Resolute (adj): firmly resolved or determined; set in purpose or opinion.
Tomorrow begins a New Year, and as such, it is the time of New Years Resolutions. It’s a common joke that we Americans are very fond of making a list of items we want to achieve in the new year – from losing weight and getting in shape to taking a self-improvement course and looking for a new job - and then abandoning half these things come February.
Thinking about it, New Years Resolutions aren’t very resolute, because people are not firmly resolved or determine to do them. They just sound good in theory, so we make ourselves feel better about our lives by saying that we’ll take action when we have no real intention of doing so.
In the last year, I have listened to too many of my friends routinely complain about the circumstances of their lives, circumstances which they had resolved to change and then didn’t. It’s frustrating to witness, because these things are completely in their control. They’re the only ones who can transform their lives for the better, and yet they are held back by fear or inertia or laziness.

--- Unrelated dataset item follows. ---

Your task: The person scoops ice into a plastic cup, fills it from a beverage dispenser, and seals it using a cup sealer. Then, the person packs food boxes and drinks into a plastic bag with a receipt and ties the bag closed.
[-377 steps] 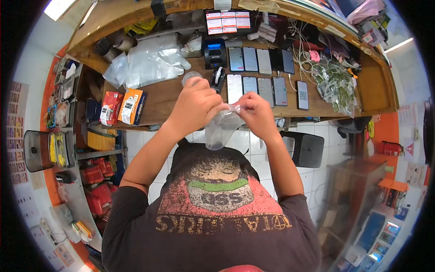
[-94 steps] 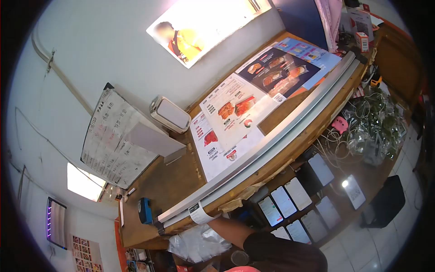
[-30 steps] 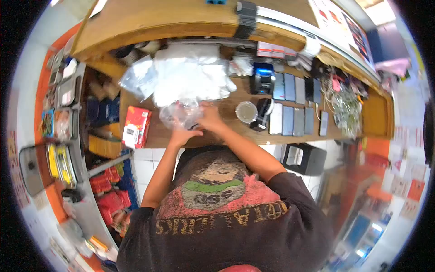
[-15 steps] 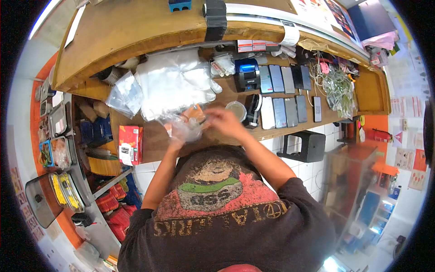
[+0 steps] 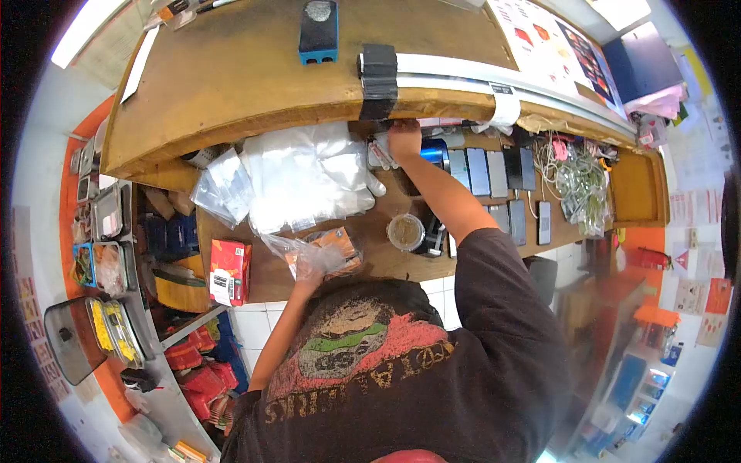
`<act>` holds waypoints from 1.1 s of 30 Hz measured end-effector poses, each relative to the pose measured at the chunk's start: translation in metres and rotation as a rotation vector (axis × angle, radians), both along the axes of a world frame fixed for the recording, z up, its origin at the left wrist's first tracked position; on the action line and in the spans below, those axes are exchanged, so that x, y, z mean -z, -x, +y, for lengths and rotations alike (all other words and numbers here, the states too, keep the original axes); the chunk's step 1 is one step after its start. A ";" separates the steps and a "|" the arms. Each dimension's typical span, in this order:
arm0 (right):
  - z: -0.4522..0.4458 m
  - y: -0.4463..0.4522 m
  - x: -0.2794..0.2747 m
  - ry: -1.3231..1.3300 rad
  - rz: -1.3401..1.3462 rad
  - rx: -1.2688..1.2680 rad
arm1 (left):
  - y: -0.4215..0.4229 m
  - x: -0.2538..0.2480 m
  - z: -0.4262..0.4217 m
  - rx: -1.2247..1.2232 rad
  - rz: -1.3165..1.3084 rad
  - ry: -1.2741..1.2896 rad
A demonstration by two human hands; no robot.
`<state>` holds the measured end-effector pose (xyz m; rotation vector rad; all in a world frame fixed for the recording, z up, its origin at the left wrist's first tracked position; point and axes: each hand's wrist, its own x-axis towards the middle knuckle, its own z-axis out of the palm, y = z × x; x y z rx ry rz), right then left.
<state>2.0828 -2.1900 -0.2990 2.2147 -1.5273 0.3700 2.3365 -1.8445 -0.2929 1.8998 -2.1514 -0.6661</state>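
My left hand (image 5: 309,273) grips the open end of a clear plastic bag (image 5: 287,248) at the desk's front edge. Inside the bag, an orange and dark box (image 5: 336,251) lies on the wood. My right hand (image 5: 404,143) reaches to the back of the desk, beside a small tray of little items (image 5: 380,153), just under the upper shelf's edge. Its fingertips are hidden, so what they touch does not show. A red box (image 5: 230,272) stands left of the bag, and a round clear cup (image 5: 405,232) stands to its right.
A stack of clear plastic bags (image 5: 309,174) covers the back left. Several phones (image 5: 477,171) lie in rows at the right, partly behind my right arm. Past them are cables and a bagged green bundle (image 5: 583,185). The upper shelf (image 5: 231,85) overhangs the desk.
My right hand has left the bagged box and moved up and right to the back of the desk. My left hand keeps hold of the bag, and the orange box now shows more clearly.
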 end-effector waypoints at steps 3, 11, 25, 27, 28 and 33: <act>0.013 -0.008 -0.014 0.011 -0.032 -0.065 | -0.001 0.007 0.001 0.000 0.028 0.030; 0.005 -0.001 0.000 -0.041 -0.006 -0.063 | 0.001 0.018 -0.004 -0.001 0.036 0.080; 0.017 0.009 -0.038 -0.187 -0.029 -0.024 | -0.003 0.042 0.002 0.117 -0.145 0.276; 0.019 0.011 -0.043 -0.162 -0.083 -0.010 | -0.002 0.041 0.002 0.074 -0.011 0.448; 0.021 0.015 -0.044 -0.163 -0.083 -0.007 | 0.000 0.038 0.003 0.077 -0.010 0.447; 0.026 0.033 -0.036 -0.504 -0.544 -0.029 | 0.003 0.033 0.003 -0.030 0.262 0.204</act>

It probably won’t surprise you that I’m a huge fan of Ayn Rand, whose objectivism philosophy dictates that the proper moral purpose of one's life is the pursuit of one's own happiness or rational self-interest, with productive achievement as one’s noblest activity. Ayn would say that these friends of mine, especially those with dead-end jobs they refuse to leave, aren’t fulfilling their potential as human beings, and that they have a duty to make a couple of serious New Years Resolutions and then stick to them.
And if they don’t, they should at least quit whining about it, because they have no one to blame but themselves.